# WHAT YOU NEED TO DO
In the entries below, find the line with "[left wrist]" and the line with "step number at". Repeat exactly everything between them, those two lines included, but not the pictures.

# EXERCISE INPUT

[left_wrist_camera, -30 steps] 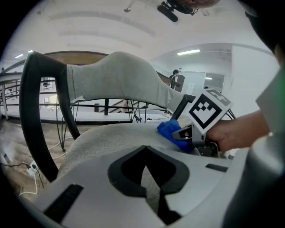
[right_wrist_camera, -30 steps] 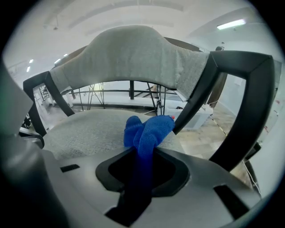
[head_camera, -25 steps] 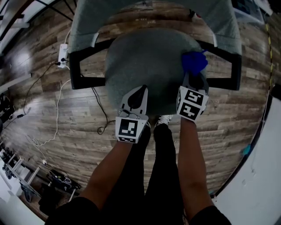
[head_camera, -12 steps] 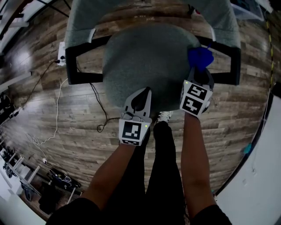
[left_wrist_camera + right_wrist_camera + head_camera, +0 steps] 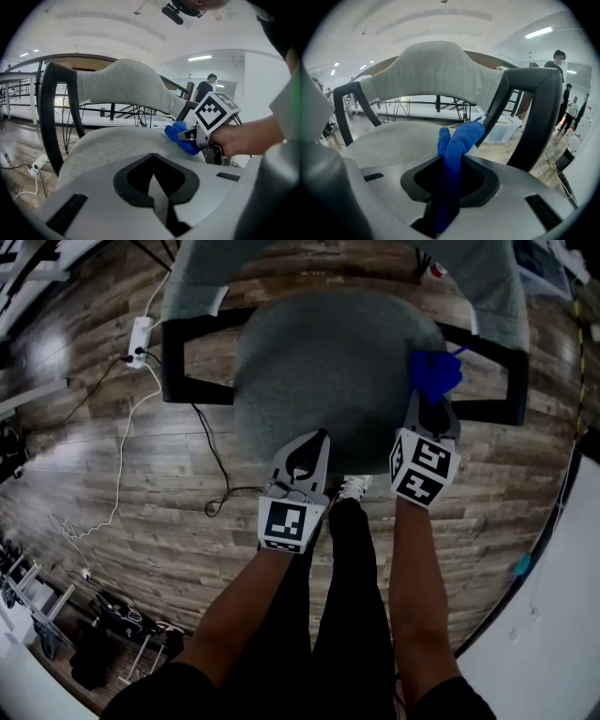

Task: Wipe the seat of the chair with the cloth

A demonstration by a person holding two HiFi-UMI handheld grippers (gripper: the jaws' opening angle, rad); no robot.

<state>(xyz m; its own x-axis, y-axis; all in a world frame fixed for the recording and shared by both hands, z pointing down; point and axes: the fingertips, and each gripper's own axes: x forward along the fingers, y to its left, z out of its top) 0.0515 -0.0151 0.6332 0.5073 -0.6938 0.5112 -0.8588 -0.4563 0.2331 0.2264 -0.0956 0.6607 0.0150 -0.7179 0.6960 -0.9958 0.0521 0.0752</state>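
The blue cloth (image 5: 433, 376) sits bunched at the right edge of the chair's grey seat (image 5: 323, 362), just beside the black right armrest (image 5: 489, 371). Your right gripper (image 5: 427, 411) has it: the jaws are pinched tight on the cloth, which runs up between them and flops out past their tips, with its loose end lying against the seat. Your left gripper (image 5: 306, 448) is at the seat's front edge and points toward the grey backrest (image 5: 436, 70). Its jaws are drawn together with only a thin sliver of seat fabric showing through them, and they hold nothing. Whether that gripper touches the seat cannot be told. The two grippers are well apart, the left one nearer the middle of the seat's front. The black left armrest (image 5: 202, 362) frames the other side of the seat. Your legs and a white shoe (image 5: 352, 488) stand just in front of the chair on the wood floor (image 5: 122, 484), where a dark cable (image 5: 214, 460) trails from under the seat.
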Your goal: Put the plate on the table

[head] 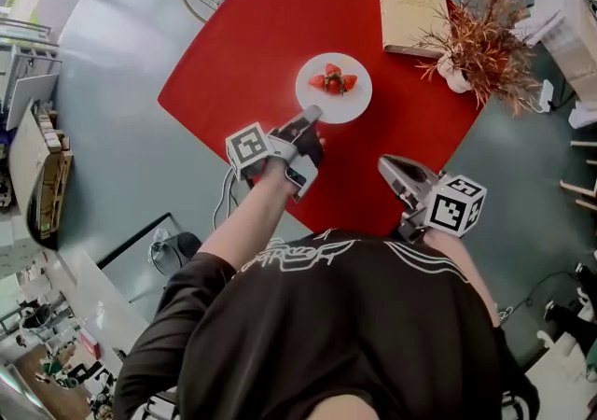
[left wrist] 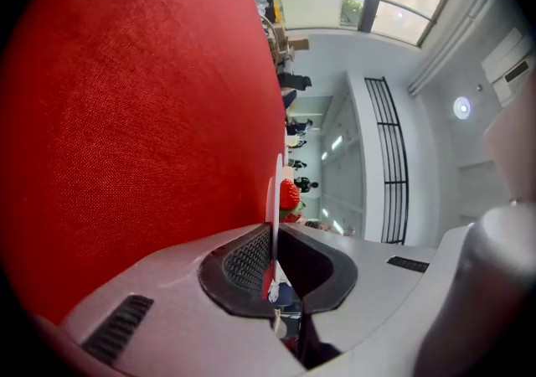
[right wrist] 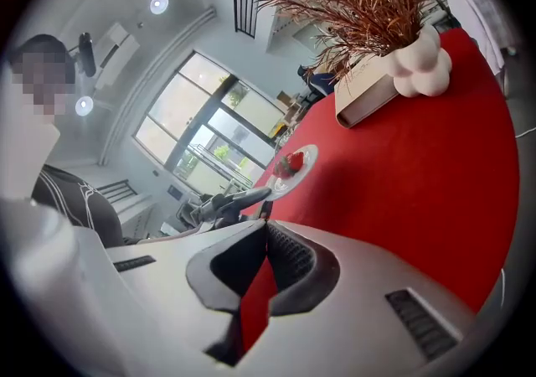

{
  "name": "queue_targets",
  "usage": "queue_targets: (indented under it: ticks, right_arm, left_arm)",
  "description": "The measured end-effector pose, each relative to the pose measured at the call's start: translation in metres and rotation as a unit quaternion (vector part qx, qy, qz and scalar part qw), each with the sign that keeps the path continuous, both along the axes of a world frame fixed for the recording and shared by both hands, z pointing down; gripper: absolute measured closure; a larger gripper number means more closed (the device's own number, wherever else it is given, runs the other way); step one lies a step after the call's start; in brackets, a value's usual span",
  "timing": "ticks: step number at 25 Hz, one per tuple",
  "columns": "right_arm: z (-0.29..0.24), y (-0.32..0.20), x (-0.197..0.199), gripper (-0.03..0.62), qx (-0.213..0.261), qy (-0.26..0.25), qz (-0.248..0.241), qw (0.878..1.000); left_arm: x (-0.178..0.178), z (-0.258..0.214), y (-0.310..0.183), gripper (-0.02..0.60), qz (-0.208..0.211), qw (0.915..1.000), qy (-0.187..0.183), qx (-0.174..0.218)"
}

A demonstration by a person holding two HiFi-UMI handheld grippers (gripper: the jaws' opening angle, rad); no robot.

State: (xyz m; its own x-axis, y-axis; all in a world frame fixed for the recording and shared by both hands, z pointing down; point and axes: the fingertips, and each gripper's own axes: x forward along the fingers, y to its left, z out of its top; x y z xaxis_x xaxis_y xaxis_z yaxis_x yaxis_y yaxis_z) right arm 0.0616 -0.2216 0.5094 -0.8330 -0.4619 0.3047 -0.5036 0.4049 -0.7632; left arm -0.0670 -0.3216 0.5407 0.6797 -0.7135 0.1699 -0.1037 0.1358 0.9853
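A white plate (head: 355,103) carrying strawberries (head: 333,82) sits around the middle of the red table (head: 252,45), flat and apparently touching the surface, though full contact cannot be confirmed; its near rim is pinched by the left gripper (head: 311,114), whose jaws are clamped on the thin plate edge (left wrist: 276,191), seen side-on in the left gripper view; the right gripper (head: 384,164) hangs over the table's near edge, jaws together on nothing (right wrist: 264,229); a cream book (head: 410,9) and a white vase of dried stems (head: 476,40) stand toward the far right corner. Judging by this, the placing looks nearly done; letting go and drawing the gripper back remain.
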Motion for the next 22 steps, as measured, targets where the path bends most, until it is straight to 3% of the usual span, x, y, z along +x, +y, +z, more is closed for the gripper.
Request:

# EXERCISE RESPONSE
[left wrist] 
[right wrist] 

{
  "name": "queue_targets",
  "usage": "queue_targets: (indented under it: ticks, right_arm, left_arm)",
  "description": "The measured end-effector pose, each relative to the pose measured at the call's start: translation in metres and rotation as a unit quaternion (vector part qx, qy, qz and scalar part qw), each with the sign that keeps the path continuous, both along the axes of a world frame fixed for the recording and shared by both hands, z pointing down; gripper: absolute measured closure; a larger gripper number means more closed (the device's own number, wherever else it is given, runs the other way); step one lies a step after the call's start; in brackets, a value's usual span",
  "timing": "ticks: step number at 25 Hz, one per tuple",

There is no more to add to the answer.